Tomorrow Su and I leave for Cartagena, Colombia, where I am scheduled to preach on Monday evening to a group of IT missionaries on Galatians, chapter six. Believe it or not, this message was originally inspired after seeing a video of a lady's softball game that took place between the University of Western Oregon and the University of Central Washington. However, the message I have written on my computer today is very different from the idea I started with - Scripture has a funny way of changing our thoughts and opinions.
Preaching is beginning to seem a bit old-fashioned. There was a time in the "not-so-long-ago" that preachers and pastors were looked at with a kind of respect. Today, if I ever tell someone that I am a pastor/missionary/preacher, it is not unusual to see them reflexively touch their wallets or purses, just to make sure they still have them.
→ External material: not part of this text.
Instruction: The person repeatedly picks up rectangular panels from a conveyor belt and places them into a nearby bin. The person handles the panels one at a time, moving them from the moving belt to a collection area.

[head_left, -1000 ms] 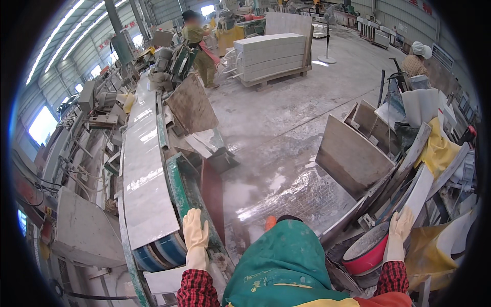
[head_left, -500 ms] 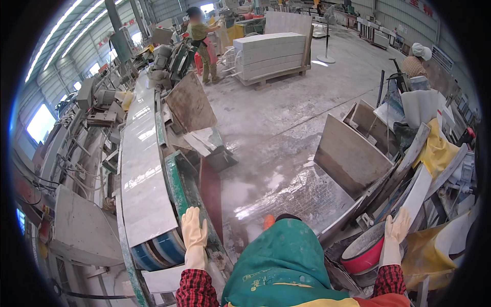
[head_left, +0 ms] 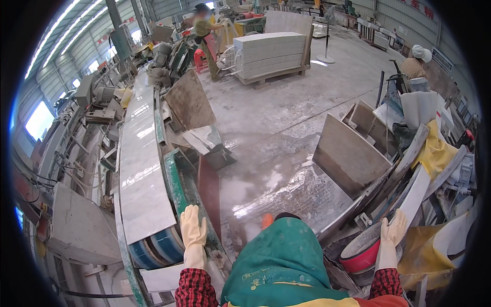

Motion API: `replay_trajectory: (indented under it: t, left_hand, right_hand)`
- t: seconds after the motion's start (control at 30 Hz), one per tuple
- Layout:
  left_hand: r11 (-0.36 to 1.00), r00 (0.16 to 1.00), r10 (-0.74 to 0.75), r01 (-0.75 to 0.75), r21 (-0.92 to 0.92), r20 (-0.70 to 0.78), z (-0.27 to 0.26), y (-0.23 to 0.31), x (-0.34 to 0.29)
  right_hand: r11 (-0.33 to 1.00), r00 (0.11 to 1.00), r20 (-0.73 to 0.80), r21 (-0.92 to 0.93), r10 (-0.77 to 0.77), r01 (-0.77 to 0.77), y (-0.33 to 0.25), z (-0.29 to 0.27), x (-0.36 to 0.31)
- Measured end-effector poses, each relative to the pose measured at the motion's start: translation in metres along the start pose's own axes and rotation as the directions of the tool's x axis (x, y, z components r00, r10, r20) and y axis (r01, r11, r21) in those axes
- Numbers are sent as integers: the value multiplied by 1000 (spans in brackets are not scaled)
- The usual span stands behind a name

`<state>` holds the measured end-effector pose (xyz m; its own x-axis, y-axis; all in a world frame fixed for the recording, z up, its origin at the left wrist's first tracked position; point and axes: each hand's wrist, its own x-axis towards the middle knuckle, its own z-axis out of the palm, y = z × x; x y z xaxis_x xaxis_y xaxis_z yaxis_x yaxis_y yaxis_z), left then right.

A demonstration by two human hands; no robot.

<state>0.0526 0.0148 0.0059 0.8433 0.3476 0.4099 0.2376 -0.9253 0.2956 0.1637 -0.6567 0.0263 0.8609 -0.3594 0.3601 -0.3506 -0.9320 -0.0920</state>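
My left hand (head_left: 193,230), in a cream rubber glove, lies with its fingers stretched out on the green metal frame (head_left: 176,179) of a conveyor. Left of it, a long glossy white stone slab (head_left: 140,169) runs along that conveyor, its near end above a blue roller (head_left: 166,248). My right hand (head_left: 393,233), gloved alike, is open beside a round pink-red roller or belt end (head_left: 360,261). Its fingers reach toward the near end of a pale rail (head_left: 417,192); whether they touch it I cannot tell. Both hands hold nothing.
Brown and grey stone panels (head_left: 350,156) lean by the right-hand machine, with yellow cloth (head_left: 437,148) beyond. Broken stone pieces (head_left: 207,140) stand right of the conveyor. Farther off, a co-worker (head_left: 207,41) stands near stacked white slabs (head_left: 271,53) on a pallet. Another person (head_left: 417,61) is at the right.
The far co-worker has stepped a little to the right, and more of a red stool shows behind. My right hand has shifted slightly left; my left hand stays on the frame.
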Motion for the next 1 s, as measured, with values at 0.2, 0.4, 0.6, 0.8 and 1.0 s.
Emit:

A Canadian politician was criticized by a columnist who said, "(He) is a preacher, not a politician." The implication was obvious. Preachers are by nature intolerant, impatient, and arrogant. Preachers are “know-it-alls,” dangerous to the citizenry of an enlightened and pluralized public.
Personally, it is a blow to find out my career choice has made me lower than a politician! My parents had hoped for so much more.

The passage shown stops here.